Traditional Medicine. The focus of the WHO

The World Health Organization has bet, at least in part, by the Tradition. Recently presented a strategy for the next three years by which goes to supporting traditional medicines around the globe

When something is just necessary to implement it. Herman Hesse

Senior citizens known indigenous traditional remedies and the best use of medicinal plants, a knowledge that large pharmaceutical corporations want to despoil their own benefit.

Allopathic medicine is relatively new in the history of mankind. Other medical formulas and / or health, however, such as Ayurveda (India) and Chinese acupuncture, for example, have centuries of tradition. States, international institutions, pharmaceutical companies and scientists have for decades vilified natural therapies with the aim of making health in a global market for medical tecnoindustria. However, regardless of how they perform now discuss the plan, WHO is (in part) to gamble on the tradition and has begun to speak up for the defense of traditional medicine in view of its success.

WHO has publicly presented a strategy (1) whose objective is from now until 2005, supporting traditional medicines in all corners of the globe. According to officials of the international institution will be supported Tradition medicines, alternative, complementary and / or natural. WHO will support research on the proven effectiveness of these therapies and become an advocate for the regulation of such medical formulas. To do so, mediate with indigenous administrations for these natural systems are allowed in the public health system.

BIOPIRACY

One of the biggest problems plaguing traditional medicines is biopiracy leading the big pharmaceutical companies. What the tecnoindustria called "life sciences" are, in fact, double glass mirrors which serve as an excuse to privatize and plunder traditional knowledge. Tecnofarmacéuticas companies claim, as happened in the case of conventional wisdom about the properties of the neem tree (India), depriving indigenous people of ancient habits to bring that wisdom into manufactured products fed profitable for the West. Makers themselves according to WHO, this initiative aims to protect low cultures, and also prevent the disappearance of medicinal plants of great help to human health. In this regard it is noteworthy that there is already an international protocol that ensures the biotic wealth in the medical aspect, the protocol that was collected in the so-called Berne Declaration

Either way, the native populations and communities in non-Western countries have already built their trenches because, to date, the non-binding declarations of global conferences and similar results have been meager. It's "face the misappropriation and misuse or unauthorized use of traditional knowledge. In 1979, the Organization for African Unity urged the herbal medicine research be conducted in secrecy to prevent transnational corporations from developing new drugs and selling them to developing countries at high prices (Hanlon, 1979). In 1988, the Kuna of Panama prepared a 26-page manual to regulate scientific research in your area. The Kayapo of Brazil are currently negotiating a code of rights intellectual property and a contract with The Body Shop to regulate commercial activities in their region, particularly as regards the derivation of new products based on traditional knowledge and local biological resources "(2).

THE RETURN TO NATURE

The jargon of the WHO remains suspicious despite perhaps good intentions. Since the entity is said that science needs to know what techniques and traditional therapies are positive and effective and which not. With this objective, WHO has announced that it will shortly be published scientific reports on more than one hundred medicinal plants worldwide. Regardless of the work of WHO, herbal medicine and / or traditional back because "the increasingly high cost of drug research becomes increasingly difficult the introduction of new drugs on the market, and that they pose a real innovation; More often establish small changes, not always advantageous. Other times, the drug incorporated awakens a hope that later are disappointed "(3), for patients around the world increasingly wary of drugs and therapies and scientific enterprises with inability to independence, as the progress is attributable to the interests of the pharmaceutical industry, for the iatrogenic (problems caused by allopathic medicine) is increasing and infectious diseases, for the misuse of antibiotics, for example, are evolving into new and dangerous goals.

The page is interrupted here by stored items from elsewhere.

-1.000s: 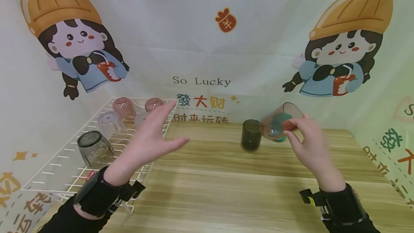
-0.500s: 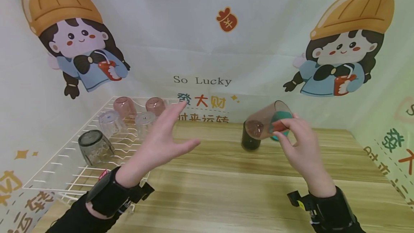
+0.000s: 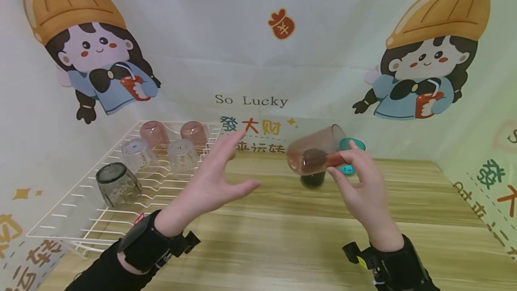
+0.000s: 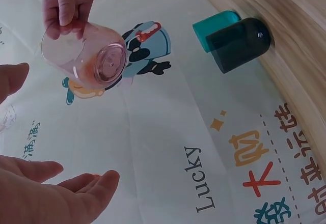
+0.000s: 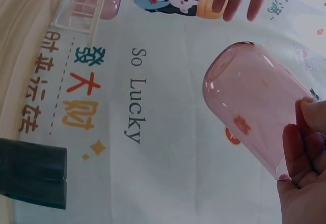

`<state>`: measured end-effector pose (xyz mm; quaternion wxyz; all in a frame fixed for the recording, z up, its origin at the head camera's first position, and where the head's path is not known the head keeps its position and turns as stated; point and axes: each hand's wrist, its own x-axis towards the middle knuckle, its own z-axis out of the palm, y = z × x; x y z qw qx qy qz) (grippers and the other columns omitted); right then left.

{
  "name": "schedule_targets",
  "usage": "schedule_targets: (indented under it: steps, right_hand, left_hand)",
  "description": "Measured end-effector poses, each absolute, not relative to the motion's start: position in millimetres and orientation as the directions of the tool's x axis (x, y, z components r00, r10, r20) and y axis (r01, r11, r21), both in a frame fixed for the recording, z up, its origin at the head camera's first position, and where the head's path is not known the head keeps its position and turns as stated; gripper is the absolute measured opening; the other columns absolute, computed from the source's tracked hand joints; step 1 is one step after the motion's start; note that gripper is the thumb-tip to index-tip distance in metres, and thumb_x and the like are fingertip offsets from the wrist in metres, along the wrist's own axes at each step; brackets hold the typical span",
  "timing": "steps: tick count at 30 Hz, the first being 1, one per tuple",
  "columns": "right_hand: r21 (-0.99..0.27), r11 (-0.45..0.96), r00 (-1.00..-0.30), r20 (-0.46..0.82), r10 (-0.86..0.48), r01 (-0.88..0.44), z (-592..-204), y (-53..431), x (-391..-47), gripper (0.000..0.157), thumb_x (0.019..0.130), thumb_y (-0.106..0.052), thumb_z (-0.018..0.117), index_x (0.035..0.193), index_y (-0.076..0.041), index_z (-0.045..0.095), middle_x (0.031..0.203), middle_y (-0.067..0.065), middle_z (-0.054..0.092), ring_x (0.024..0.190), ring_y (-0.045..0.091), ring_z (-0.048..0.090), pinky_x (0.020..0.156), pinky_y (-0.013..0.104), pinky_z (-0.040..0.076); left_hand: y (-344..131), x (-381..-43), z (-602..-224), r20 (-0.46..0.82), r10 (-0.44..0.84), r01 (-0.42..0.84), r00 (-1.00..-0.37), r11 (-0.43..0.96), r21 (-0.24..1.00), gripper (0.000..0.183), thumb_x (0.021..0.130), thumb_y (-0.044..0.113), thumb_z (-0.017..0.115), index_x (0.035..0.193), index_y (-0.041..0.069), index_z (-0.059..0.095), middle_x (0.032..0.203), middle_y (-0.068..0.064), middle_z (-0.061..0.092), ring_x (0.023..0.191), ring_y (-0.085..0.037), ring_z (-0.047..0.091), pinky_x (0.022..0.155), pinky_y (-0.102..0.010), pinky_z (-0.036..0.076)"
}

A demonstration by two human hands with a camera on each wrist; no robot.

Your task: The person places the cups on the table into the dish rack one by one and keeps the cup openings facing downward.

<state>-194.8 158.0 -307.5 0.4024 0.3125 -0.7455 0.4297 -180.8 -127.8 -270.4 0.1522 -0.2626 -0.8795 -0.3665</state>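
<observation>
A clear pink drinking glass (image 3: 308, 149) is pinched near its rim by my right hand (image 3: 361, 188), fingers inside the mouth and thumb outside. It hangs tilted above the table, base toward the left, and overlaps a dark glass (image 3: 313, 180) in the head view. In the right wrist view the pink glass (image 5: 254, 102) shows its rounded base. My left hand (image 3: 214, 181) is held up to the left of it, fingers spread and thumb apart, holding nothing. Behind the right hand stands a teal glass (image 3: 353, 144), partly hidden.
A white wire rack (image 3: 169, 191) at the left bears upside-down glasses: pink ones (image 3: 154, 133) at the back, clear ones (image 3: 181, 154) in the middle, and a grey one (image 3: 117, 185) nearer. A printed cloth (image 3: 250, 58) hangs behind the wooden table (image 3: 274, 237).
My right hand has carried the pink glass leftward, from in front of the teal glass to over the dark glass. My left hand has moved right, away from the rack, still spread.
</observation>
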Motion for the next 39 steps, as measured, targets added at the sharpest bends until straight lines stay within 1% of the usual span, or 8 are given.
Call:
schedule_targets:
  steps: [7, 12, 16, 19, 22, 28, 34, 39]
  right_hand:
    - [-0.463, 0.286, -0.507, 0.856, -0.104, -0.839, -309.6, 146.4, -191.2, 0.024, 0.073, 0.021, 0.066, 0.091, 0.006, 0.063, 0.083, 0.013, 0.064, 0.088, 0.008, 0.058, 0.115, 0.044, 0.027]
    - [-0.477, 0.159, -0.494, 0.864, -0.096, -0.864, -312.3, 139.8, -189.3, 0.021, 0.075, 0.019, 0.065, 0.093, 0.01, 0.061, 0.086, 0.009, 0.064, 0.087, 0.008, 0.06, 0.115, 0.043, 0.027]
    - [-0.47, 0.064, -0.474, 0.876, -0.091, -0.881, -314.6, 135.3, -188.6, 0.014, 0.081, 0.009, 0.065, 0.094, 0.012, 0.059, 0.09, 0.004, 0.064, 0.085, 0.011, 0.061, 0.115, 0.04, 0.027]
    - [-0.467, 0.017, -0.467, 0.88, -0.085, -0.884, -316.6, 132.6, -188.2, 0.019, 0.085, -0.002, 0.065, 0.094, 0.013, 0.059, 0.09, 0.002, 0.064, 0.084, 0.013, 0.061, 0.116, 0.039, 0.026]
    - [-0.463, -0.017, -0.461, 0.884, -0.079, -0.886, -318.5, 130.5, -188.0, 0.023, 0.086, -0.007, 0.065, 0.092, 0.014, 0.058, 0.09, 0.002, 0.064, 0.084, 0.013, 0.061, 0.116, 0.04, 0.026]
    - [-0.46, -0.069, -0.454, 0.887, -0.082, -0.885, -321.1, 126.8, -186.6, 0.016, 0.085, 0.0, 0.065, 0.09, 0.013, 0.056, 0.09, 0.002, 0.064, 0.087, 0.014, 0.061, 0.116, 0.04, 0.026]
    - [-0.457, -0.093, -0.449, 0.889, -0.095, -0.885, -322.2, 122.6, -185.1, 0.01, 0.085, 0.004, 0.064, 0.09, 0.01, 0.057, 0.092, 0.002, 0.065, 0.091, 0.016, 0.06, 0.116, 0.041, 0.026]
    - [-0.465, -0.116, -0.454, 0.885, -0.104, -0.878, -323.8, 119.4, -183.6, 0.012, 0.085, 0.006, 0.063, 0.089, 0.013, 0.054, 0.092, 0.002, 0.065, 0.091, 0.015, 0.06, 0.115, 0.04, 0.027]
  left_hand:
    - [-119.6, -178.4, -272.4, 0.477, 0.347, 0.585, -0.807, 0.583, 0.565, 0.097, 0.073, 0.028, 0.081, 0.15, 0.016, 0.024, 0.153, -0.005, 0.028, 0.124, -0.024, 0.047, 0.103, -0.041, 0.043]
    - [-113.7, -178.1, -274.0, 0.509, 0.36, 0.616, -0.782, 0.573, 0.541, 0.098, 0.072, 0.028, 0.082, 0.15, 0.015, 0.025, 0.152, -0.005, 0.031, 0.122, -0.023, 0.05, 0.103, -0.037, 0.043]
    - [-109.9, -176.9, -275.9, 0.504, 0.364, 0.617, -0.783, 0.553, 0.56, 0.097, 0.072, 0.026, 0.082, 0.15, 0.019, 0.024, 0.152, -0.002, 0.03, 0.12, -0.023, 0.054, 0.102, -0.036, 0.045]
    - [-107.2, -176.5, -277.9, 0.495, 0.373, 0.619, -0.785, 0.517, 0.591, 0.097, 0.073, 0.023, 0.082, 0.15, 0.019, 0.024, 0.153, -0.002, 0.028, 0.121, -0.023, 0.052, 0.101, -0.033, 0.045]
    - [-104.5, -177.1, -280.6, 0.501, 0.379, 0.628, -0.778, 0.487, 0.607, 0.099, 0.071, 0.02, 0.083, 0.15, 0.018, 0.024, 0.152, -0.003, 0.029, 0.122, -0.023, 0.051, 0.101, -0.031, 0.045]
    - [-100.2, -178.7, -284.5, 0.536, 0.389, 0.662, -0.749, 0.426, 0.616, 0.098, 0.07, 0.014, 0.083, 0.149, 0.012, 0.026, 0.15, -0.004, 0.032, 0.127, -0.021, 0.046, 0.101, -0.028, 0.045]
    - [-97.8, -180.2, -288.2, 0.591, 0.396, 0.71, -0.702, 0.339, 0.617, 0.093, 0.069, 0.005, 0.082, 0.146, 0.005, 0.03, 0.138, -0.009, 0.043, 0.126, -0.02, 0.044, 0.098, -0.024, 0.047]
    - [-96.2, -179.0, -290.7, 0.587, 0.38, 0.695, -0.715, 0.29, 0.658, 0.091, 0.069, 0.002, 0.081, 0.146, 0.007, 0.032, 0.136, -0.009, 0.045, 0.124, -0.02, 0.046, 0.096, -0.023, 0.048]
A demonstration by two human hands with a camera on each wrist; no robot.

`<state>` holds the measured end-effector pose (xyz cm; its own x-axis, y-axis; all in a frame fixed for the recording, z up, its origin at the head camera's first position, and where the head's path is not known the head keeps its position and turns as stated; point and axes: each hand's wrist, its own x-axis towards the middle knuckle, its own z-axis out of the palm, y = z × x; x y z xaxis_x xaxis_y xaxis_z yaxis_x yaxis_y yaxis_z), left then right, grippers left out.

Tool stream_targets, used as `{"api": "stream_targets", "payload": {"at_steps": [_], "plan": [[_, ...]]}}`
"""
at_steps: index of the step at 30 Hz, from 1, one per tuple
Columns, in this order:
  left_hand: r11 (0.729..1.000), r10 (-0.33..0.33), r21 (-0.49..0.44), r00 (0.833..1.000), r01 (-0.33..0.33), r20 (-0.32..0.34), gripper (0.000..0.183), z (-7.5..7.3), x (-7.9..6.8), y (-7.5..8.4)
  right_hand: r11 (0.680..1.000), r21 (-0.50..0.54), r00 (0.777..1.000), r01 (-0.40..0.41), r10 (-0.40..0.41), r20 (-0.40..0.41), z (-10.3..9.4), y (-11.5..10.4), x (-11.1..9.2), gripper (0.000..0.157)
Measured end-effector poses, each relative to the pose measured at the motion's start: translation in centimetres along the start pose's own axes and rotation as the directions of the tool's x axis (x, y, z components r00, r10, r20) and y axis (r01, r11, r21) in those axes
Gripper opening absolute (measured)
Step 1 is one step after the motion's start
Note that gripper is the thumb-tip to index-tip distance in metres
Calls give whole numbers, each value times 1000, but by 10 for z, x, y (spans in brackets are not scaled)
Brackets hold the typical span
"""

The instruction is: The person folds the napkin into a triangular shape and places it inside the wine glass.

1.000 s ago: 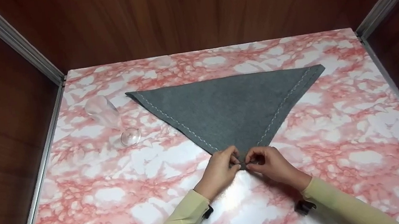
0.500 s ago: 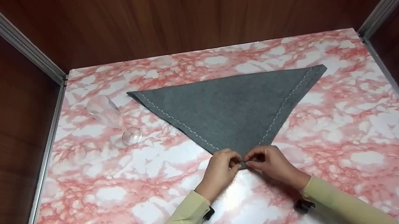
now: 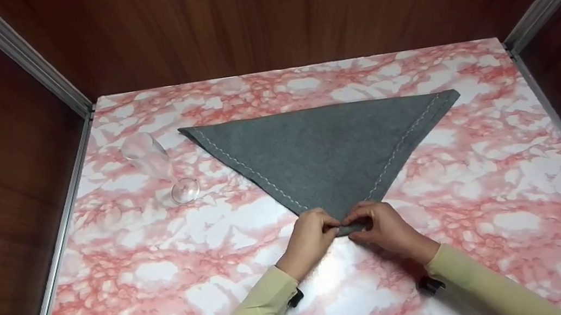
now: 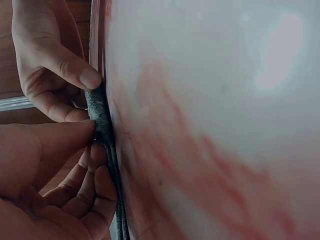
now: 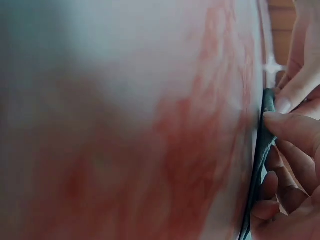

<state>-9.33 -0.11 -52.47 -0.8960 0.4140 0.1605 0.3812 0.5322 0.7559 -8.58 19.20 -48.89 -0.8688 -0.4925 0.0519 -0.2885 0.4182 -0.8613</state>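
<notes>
A dark grey cloth (image 3: 324, 157), folded into a triangle with pale stitching along two sides, lies flat with its point toward me. At that near point the cloth is turned up into a small roll. My left hand (image 3: 311, 238) pinches the roll's left end between thumb and fingers. Its right end is pinched by my right hand (image 3: 386, 227), close beside the left. In the left wrist view the rolled cloth (image 4: 100, 112) shows between the thumbs and fingertips of both hands. The right wrist view shows the cloth's edge (image 5: 265, 125) under the thumbs.
A clear stemmed glass (image 3: 148, 157) lies on its side left of the cloth, its round foot toward me. The table (image 3: 489, 238) has a red and white marbled top. Brown wood panels (image 3: 282, 14) with metal edge strips enclose its back and sides.
The near tip of the cloth has been rolled slightly further, and the roll between my hands looks wider. My right fingertips have shifted a little; the glass has stayed put.
</notes>
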Motion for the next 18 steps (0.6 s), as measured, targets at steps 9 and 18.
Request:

In short, given the problems caused, traditional medicine, in particular herbal medicine and proper use of medicinal plants "aims to play an important role in the therapeutics of the future. For economic reasons, by the possibilities of extending the therapeutic armamentarium in the absence (a correct dose) of side effects and significant and the confidence he deserves much of the population "(4). One thing most of the WHO: 80% of the African population uses traditional medicines and in the past decade, the use of natural remedies among the populations of Europe and the United States experienced a rise of 100%.